### WHAT IS REQUIRED:
Reproduce the records below exactly; no pictures.

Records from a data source
-----

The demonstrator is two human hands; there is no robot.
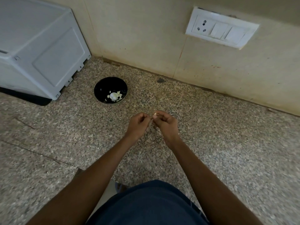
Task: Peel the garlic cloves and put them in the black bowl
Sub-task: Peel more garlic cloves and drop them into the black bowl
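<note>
Surface: speckled granite countertop (211,143) met a beige tiled wall (146,38) along its far edge.
Black bowl: black bowl (110,90) stood on the countertop at 11 o'clock from the hands, well apart from them; it held pale garlic pieces (114,96) gathered toward its near side.
Left hand: left hand (137,125) was raised over the counter, fingers curled, thumb and fingertips pinched together beside the right hand; what they pinched was too small to tell.
Right hand: right hand (165,123) had curled fingers pinching a small pale garlic clove (155,114) at its fingertips, touching or just beside the left fingertips.
Appliance: white appliance (39,46) sat at 10 o'clock, just beside the bowl.
Wall fitting: white socket-and-switch plate (221,30) was mounted at 1 o'clock.
Clothing: dark blue garment (146,205) filled the 6 o'clock edge.
</note>
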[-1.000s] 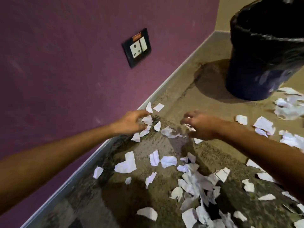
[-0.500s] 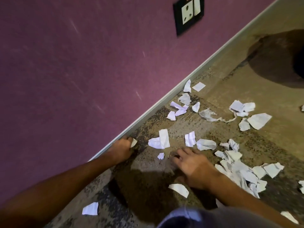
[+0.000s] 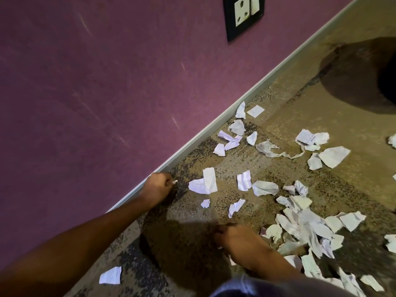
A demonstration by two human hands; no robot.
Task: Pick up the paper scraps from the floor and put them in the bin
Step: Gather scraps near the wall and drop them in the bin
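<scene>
Several white paper scraps lie scattered over the speckled floor, among them a large scrap (image 3: 204, 182) in the middle and a heap (image 3: 308, 228) to the right. My left hand (image 3: 157, 186) is curled into a fist beside the skirting, with a small scrap (image 3: 175, 181) poking out of it. My right hand (image 3: 237, 241) is low over the floor near the heap, its fingers curled down over a scrap at their tips. A lone scrap (image 3: 110, 275) lies near my left forearm. Only the bin's dark shadow (image 3: 360, 78) and its edge show at the upper right.
A purple wall (image 3: 96, 82) with a pale skirting (image 3: 214, 127) runs diagonally along the left. A black socket plate (image 3: 243, 16) sits on the wall at the top. Grey cloth over my knee (image 3: 267, 286) fills the bottom edge.
The view has dropped away from the bin. Both hands came back from the far scraps toward me; the left now grips a scrap by the skirting, and the right has slid nearer, curling over the floor.
</scene>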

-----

### TASK OUTPUT:
The demonstrator is two human hands; there is no robot.
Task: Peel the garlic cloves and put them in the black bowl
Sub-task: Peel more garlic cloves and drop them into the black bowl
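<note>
Surface: speckled granite countertop (211,143) met a beige tiled wall (146,38) along its far edge.
Black bowl: black bowl (110,90) stood on the countertop at 11 o'clock from the hands, well apart from them; it held pale garlic pieces (114,96) gathered toward its near side.
Left hand: left hand (137,125) was raised over the counter, fingers curled, thumb and fingertips pinched together beside the right hand; what they pinched was too small to tell.
Right hand: right hand (165,123) had curled fingers pinching a small pale garlic clove (155,114) at its fingertips, touching or just beside the left fingertips.
Appliance: white appliance (39,46) sat at 10 o'clock, just beside the bowl.
Wall fitting: white socket-and-switch plate (221,30) was mounted at 1 o'clock.
Clothing: dark blue garment (146,205) filled the 6 o'clock edge.
</note>
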[-1.000s] 
[-0.500s] 
[+0.000s] 
A demonstration by two human hands; no robot.
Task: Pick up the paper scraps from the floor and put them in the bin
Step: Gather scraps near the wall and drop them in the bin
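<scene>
Several white paper scraps lie scattered over the speckled floor, among them a large scrap (image 3: 204, 182) in the middle and a heap (image 3: 308, 228) to the right. My left hand (image 3: 157, 186) is curled into a fist beside the skirting, with a small scrap (image 3: 175, 181) poking out of it. My right hand (image 3: 237, 241) is low over the floor near the heap, its fingers curled down over a scrap at their tips. A lone scrap (image 3: 110, 275) lies near my left forearm. Only the bin's dark shadow (image 3: 360, 78) and its edge show at the upper right.
A purple wall (image 3: 96, 82) with a pale skirting (image 3: 214, 127) runs diagonally along the left. A black socket plate (image 3: 243, 16) sits on the wall at the top. Grey cloth over my knee (image 3: 267, 286) fills the bottom edge.
The view has dropped away from the bin. Both hands came back from the far scraps toward me; the left now grips a scrap by the skirting, and the right has slid nearer, curling over the floor.
</scene>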

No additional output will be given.